# Records:
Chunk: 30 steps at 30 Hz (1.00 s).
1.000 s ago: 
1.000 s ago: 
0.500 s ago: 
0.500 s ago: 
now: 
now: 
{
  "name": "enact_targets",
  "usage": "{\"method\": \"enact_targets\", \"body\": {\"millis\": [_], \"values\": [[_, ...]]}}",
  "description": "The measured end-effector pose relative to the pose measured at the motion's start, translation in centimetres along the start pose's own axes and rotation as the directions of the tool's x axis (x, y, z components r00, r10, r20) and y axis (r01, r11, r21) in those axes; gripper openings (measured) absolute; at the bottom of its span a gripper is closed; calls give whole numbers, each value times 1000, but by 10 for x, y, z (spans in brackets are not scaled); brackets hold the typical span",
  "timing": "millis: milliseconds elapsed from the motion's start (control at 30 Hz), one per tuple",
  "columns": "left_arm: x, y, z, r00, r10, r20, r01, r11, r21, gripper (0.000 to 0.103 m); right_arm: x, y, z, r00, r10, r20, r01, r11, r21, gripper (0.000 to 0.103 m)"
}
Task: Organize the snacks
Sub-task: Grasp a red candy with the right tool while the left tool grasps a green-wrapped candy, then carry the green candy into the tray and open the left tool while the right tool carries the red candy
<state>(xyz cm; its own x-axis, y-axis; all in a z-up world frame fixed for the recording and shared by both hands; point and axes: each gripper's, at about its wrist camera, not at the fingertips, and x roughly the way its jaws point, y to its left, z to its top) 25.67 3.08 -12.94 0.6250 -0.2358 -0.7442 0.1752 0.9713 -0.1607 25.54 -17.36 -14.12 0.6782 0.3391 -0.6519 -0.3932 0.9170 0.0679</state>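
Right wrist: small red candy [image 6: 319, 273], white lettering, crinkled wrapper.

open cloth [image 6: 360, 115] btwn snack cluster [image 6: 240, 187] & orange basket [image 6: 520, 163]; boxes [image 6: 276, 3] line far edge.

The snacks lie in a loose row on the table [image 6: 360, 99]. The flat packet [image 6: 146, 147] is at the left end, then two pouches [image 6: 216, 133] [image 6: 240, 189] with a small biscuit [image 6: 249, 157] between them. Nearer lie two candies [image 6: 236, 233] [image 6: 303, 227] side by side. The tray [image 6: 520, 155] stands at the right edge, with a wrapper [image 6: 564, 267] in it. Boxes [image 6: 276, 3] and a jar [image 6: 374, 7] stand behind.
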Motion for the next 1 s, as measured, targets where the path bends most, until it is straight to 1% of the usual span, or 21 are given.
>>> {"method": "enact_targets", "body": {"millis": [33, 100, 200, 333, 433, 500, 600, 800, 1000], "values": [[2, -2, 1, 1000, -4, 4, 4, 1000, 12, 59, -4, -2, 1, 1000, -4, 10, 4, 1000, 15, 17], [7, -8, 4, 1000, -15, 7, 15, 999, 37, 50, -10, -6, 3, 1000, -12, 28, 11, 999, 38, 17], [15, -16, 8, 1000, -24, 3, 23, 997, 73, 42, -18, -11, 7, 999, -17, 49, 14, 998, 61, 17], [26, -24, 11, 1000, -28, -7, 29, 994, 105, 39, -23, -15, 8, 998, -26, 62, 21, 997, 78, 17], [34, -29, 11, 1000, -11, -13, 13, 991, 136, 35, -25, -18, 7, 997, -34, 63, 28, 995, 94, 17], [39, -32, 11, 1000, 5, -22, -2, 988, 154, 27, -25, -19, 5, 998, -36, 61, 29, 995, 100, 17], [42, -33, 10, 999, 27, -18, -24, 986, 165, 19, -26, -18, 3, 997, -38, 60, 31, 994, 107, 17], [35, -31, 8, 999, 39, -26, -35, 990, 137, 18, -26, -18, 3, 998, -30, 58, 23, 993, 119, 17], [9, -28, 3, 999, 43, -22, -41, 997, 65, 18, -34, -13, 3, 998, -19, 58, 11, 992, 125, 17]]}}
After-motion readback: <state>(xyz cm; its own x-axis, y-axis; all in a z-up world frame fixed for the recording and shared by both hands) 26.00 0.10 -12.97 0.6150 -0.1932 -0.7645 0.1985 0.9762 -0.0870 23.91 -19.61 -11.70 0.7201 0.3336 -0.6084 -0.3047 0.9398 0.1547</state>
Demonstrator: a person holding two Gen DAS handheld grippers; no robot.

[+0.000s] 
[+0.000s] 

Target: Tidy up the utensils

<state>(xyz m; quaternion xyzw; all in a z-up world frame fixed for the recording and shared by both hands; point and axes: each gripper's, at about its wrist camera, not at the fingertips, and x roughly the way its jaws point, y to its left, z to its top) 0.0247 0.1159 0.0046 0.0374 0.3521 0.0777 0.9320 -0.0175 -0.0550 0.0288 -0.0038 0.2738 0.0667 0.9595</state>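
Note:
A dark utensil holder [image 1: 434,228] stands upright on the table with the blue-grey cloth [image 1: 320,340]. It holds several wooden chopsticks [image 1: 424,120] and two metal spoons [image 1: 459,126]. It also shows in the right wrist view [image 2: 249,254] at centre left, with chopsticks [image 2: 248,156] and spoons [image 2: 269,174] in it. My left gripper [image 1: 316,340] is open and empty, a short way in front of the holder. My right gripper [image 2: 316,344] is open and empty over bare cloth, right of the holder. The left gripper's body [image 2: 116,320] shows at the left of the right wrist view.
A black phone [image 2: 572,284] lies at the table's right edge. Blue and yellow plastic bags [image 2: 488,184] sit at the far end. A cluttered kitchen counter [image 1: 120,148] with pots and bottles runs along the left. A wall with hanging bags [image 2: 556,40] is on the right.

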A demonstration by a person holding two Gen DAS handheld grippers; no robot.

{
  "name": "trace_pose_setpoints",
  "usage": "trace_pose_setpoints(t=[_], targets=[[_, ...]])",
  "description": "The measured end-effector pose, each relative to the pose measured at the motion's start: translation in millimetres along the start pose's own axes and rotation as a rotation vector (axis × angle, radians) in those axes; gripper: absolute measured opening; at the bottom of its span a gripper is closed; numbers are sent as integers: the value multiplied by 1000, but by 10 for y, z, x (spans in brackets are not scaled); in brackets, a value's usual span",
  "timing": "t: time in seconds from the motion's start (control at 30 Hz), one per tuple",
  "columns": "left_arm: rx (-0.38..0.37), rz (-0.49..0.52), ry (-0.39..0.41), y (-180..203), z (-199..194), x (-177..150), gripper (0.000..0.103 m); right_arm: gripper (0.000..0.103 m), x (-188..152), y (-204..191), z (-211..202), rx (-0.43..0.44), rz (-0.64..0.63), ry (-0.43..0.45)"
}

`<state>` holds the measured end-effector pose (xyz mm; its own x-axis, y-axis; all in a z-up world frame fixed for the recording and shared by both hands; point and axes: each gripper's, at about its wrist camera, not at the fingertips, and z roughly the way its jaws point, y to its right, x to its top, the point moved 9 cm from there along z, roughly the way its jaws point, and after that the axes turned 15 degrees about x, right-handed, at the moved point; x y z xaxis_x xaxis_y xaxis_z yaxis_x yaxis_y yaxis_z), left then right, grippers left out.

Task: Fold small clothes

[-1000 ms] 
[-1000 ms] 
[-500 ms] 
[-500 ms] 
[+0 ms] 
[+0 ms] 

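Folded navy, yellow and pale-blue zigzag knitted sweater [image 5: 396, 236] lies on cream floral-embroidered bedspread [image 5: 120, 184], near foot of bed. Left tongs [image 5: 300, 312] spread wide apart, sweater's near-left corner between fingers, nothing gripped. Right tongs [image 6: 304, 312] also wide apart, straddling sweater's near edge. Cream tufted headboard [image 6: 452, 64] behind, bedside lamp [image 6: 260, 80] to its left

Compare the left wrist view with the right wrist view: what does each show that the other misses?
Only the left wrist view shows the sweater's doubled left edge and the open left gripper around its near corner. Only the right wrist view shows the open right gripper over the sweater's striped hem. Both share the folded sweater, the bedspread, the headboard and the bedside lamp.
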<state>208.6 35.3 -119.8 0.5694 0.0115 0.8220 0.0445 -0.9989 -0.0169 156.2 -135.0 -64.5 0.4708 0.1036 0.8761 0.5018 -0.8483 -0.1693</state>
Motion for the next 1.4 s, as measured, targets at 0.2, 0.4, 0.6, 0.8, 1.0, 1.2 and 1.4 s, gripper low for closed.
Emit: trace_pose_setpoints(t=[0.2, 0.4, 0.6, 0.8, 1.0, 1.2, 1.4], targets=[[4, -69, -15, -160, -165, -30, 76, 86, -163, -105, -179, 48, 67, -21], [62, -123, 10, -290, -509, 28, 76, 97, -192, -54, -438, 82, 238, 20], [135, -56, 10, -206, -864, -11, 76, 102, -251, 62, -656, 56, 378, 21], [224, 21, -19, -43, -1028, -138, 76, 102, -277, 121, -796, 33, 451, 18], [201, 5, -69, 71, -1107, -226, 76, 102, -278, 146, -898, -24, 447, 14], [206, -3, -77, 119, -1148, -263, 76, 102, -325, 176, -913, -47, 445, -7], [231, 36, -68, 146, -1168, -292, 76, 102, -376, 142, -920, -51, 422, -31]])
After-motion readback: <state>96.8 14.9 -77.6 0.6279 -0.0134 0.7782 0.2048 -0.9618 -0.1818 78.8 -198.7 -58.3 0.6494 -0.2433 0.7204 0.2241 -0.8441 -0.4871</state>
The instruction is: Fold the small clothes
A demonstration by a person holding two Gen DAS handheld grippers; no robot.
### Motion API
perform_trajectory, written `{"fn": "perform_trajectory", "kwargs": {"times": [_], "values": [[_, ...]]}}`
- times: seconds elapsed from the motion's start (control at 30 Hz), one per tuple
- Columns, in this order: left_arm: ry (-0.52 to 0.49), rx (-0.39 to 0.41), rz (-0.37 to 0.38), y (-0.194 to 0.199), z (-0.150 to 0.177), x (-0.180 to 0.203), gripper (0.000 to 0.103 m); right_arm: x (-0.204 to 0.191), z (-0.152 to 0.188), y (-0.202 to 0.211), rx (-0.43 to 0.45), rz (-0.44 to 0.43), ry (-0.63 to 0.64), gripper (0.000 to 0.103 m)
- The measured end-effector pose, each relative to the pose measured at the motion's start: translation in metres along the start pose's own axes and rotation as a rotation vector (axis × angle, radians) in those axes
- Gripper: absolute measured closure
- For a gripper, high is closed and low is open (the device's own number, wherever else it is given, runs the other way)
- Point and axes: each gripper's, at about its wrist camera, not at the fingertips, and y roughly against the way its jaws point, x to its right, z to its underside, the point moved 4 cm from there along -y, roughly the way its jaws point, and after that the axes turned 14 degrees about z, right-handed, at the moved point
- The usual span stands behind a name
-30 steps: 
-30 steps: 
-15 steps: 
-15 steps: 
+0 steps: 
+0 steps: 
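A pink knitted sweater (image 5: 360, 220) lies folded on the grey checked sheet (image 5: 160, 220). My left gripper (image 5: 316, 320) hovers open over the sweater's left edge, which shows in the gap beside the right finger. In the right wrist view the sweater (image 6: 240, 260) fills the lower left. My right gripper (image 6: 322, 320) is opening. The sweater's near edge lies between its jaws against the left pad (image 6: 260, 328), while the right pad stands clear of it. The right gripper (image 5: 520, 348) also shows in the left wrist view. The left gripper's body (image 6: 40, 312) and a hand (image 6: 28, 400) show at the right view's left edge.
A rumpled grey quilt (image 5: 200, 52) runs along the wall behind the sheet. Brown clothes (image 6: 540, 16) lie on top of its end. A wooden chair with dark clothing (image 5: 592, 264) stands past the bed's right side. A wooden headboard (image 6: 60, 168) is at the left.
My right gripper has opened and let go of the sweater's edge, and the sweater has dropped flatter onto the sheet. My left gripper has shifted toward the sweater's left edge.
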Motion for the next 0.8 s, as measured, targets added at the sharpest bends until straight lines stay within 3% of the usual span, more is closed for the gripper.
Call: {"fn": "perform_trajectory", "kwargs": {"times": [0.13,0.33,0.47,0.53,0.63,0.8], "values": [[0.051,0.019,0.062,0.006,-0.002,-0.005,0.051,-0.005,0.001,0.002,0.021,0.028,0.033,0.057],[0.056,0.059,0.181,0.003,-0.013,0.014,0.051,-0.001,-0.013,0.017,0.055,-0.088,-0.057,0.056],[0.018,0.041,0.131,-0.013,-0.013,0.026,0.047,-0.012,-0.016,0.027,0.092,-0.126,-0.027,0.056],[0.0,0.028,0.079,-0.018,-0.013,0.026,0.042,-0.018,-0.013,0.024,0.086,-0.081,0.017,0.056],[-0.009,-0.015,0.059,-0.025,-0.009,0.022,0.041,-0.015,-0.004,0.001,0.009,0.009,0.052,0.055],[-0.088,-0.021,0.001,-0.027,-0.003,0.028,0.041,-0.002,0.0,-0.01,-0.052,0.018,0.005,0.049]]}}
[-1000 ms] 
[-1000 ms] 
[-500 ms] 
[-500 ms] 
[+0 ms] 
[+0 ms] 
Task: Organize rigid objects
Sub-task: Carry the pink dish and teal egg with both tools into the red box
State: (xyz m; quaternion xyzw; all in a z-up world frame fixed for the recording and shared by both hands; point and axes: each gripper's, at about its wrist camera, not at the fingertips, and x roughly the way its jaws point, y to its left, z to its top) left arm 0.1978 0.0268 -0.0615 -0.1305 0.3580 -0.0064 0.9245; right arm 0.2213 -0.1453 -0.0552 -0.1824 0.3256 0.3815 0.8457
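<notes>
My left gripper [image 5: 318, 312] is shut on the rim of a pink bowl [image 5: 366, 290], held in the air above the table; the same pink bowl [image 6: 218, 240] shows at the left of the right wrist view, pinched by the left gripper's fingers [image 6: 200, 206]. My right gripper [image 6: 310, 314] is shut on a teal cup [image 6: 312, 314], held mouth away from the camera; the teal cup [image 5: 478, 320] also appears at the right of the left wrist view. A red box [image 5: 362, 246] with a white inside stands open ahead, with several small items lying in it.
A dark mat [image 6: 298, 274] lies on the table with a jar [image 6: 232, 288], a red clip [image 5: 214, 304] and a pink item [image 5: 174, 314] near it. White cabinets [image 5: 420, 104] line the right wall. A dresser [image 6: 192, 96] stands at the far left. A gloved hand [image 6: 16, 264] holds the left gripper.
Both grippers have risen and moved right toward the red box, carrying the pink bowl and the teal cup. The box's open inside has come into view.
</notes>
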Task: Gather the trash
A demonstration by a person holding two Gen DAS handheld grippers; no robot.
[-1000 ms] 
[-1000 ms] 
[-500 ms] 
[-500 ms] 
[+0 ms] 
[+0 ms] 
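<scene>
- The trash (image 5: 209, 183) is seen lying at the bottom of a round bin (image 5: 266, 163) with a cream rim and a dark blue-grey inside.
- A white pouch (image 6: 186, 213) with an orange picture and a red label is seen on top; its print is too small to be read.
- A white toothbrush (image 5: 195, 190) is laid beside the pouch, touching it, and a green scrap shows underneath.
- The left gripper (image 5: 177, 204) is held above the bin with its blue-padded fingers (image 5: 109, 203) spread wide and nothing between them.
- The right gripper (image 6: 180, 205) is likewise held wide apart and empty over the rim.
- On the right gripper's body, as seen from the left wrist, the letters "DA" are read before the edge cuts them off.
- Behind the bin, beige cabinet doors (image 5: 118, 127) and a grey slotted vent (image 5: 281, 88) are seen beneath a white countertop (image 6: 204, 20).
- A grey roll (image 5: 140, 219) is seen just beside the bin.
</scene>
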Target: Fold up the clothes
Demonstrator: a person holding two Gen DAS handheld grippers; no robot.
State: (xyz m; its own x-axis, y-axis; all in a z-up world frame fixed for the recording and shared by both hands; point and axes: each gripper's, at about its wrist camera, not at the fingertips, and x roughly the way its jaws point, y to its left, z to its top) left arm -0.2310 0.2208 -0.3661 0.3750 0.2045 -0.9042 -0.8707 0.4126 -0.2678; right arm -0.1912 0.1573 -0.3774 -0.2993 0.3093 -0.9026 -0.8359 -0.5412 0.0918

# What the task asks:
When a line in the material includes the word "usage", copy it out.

# Solution to the exercise:
  "usage": "{\"method\": \"enact_targets\", \"body\": {\"millis\": [_], \"values\": [[_, ...]]}}",
  "usage": "trace_pose_setpoints(t=[_], targets=[[_, ...]])",

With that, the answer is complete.